Is AMD RX VEGA REALLY better for video encoding We didn't expect this...

The Results Were Surprisingly Consistent: A Deep Dive into GPU Performance

As we began testing various graphics cards, including the high-end NVIDIA GeForce GTX 1080 Ti, we were surprised to find that the results were relatively consistent across different models. We started with the GTX 1070, which yielded a time of one second difference compared to the GTX 1060. This seemed promising, but things took an unexpected turn when we added the AMD Radeon Vega card, another high-end option, and again got exactly the same result within one second.

We decided to test our hypothesis further by adding even more cards to the mix, including the lower-end Nvidia GeForce GTX 1050, which initially yielded the same result as the other high-end cards. However, we were eager to explore what would happen when paired with a much slower card. The Nvidia GeForce GTX 660, an older model that doesn't seem to be relevant for modern gaming and content creation, proved to be a fascinating test subject.
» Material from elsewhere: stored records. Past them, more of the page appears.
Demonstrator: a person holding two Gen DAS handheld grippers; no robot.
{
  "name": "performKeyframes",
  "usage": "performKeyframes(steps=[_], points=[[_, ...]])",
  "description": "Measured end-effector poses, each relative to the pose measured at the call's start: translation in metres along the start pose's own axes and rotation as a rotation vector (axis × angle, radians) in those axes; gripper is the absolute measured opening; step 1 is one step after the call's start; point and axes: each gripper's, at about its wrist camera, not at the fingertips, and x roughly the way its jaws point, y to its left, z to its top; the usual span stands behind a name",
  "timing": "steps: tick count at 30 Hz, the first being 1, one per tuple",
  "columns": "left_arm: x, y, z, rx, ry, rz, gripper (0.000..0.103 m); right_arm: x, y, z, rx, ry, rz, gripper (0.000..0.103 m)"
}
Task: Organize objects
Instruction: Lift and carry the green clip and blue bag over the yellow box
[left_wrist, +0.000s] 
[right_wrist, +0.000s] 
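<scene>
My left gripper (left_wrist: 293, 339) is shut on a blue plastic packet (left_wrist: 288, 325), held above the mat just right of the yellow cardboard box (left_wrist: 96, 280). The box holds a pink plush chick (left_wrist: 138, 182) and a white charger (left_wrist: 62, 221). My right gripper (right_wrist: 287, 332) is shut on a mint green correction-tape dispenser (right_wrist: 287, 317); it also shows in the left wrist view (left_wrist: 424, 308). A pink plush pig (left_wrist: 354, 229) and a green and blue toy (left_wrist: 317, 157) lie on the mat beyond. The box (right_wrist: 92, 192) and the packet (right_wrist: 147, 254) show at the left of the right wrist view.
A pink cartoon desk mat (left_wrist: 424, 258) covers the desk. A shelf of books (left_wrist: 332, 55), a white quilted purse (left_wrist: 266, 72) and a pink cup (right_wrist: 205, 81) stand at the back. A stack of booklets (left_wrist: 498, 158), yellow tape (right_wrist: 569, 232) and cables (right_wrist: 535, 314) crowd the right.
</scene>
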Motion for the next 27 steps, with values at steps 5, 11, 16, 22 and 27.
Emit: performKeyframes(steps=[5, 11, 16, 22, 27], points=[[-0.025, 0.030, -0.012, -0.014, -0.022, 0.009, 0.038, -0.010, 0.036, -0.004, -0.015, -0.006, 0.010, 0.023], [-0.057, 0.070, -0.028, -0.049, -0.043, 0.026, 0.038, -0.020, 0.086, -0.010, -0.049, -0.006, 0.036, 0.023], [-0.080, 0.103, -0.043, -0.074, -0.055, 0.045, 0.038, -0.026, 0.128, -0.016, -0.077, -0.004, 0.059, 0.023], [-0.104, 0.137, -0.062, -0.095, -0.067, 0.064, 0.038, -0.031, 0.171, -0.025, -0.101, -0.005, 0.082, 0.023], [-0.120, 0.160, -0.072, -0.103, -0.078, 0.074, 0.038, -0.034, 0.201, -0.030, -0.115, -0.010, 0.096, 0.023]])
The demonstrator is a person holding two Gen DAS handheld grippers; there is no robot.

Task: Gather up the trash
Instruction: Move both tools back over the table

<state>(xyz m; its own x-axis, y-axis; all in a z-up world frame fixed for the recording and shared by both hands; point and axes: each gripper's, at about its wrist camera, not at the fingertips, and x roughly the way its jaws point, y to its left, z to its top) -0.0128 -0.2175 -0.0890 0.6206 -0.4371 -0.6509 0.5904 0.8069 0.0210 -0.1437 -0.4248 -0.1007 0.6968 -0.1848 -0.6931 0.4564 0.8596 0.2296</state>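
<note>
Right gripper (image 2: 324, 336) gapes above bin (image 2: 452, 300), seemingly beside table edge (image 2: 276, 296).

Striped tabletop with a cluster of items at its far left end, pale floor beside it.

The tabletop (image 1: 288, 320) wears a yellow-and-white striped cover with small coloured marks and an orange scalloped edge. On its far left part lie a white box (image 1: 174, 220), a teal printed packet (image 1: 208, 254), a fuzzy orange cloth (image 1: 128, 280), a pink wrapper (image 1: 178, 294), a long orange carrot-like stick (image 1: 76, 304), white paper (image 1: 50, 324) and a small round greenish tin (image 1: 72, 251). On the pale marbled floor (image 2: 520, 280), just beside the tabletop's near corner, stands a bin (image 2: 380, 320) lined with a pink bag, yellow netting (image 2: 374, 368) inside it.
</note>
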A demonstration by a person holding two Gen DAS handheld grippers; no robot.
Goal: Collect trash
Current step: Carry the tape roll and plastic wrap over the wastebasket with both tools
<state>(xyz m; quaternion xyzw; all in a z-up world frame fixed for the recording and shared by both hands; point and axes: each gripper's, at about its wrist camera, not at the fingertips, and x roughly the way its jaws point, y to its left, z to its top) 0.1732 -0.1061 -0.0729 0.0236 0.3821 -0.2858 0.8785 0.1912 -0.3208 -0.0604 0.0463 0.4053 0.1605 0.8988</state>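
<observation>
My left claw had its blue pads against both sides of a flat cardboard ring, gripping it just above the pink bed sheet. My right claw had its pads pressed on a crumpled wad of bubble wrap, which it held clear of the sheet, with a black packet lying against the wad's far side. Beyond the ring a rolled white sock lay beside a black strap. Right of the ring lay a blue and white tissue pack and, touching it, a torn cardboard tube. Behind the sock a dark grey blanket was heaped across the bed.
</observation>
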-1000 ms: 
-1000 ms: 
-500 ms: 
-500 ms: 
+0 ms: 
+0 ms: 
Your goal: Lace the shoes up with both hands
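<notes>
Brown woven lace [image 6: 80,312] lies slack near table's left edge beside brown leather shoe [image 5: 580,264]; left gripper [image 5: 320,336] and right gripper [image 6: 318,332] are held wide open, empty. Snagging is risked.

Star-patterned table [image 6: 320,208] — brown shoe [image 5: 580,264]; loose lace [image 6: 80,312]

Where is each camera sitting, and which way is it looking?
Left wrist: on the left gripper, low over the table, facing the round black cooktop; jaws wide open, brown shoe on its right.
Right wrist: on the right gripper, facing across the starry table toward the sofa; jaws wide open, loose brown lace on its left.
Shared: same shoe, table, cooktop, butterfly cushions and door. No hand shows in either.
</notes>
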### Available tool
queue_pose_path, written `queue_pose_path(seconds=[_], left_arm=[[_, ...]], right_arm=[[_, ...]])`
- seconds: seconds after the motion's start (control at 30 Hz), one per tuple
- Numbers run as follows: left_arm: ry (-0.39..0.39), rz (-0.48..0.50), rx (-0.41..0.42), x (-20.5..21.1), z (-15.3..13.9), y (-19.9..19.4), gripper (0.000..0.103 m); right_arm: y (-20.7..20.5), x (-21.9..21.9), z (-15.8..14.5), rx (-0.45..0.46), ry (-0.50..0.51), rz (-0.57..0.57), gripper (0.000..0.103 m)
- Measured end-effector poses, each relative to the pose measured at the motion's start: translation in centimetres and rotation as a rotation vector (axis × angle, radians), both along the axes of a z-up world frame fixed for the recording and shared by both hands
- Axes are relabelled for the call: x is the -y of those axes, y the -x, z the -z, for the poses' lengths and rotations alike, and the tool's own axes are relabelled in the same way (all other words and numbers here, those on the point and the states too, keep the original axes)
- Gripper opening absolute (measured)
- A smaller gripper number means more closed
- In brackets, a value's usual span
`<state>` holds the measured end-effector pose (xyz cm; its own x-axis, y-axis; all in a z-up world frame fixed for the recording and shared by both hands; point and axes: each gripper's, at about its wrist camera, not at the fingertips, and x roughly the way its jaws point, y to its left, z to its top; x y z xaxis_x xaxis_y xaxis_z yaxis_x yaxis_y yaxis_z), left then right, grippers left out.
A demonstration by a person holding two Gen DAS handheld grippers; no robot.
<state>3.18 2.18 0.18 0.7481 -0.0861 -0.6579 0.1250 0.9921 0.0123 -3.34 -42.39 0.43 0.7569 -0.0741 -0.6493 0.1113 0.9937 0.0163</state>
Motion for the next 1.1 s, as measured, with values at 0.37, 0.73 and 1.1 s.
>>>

To our surprise, the time difference between using just the CPU and adding a GPU was still significant, but not as pronounced as we had initially thought. When disabled, the hyper-threading feature on the 20-core processor effectively transformed it into a 10-core CPU, which yielded a baseline run time of seven minutes and 47 seconds. However, when paired with any GPU – including the GTX 660 or the high-end Nvidia GeForce GTX 1080 Ti – the overall render time decreased by approximately three minutes.

This pattern held true for various graphics cards, regardless of their computational performance or CUDA/OpenCL capabilities. We tested several other models, including the AMD Radeon RX Vega and the lower-end Nvidia GeForce GTX 1078, but consistently found that adding any GPU to our high-end CPU resulted in a similar reduction in render time. This lack of significant difference was quite unexpected, especially considering the substantial difference in performance between these cards.

This outcome led us to question what factors actually contribute to the performance benefits offered by GPUs in video rendering tasks. It became apparent that, at least for these specific tests and applications, the most important factor is not the GPU itself but rather the raw processing power of the CPU. The differences in CUDA or OpenCL capabilities between various graphics cards seemed to have little impact on the overall outcome.

The discovery has significant implications for content creators and professionals involved in video rendering tasks. If you're looking to reduce render times without sacrificing too much performance, it may not be necessary to invest in high-end GPUs like Vega or Nvidia GeForce GTX 1080 Ti. Instead, a mid-range option paired with a high-performance CPU could provide sufficient results.

However, there is one notable exception: cryptocurrency mining. The highly competitive and rapidly evolving world of cryptocurrency mining has created a demand for specialized hardware that can take full advantage of the massive computational power required to solve complex mathematical equations. It appears that some miners have found ways to utilize OpenCL or other programming frameworks to unlock significant performance gains in these specific applications.

As we continue to explore the capabilities of different graphics cards and CPUs, we will be testing their performance in various professional workflows, including those mentioned earlier like real-time auto-cad rendering and 3D modeling. It's also worth noting that if you're a content creator looking for a GPU with minimal impact on render time, you can choose any model without significant differences in performance.

In conclusion, our tests revealed some surprising patterns when it comes to the performance of different graphics cards paired with high-end CPUs. While it may not be what we initially expected, this experience has provided valuable insights into the relative importance of CPU processing power and GPU capabilities in video rendering tasks. We will continue to explore these findings and provide updates on our testing results as they become available.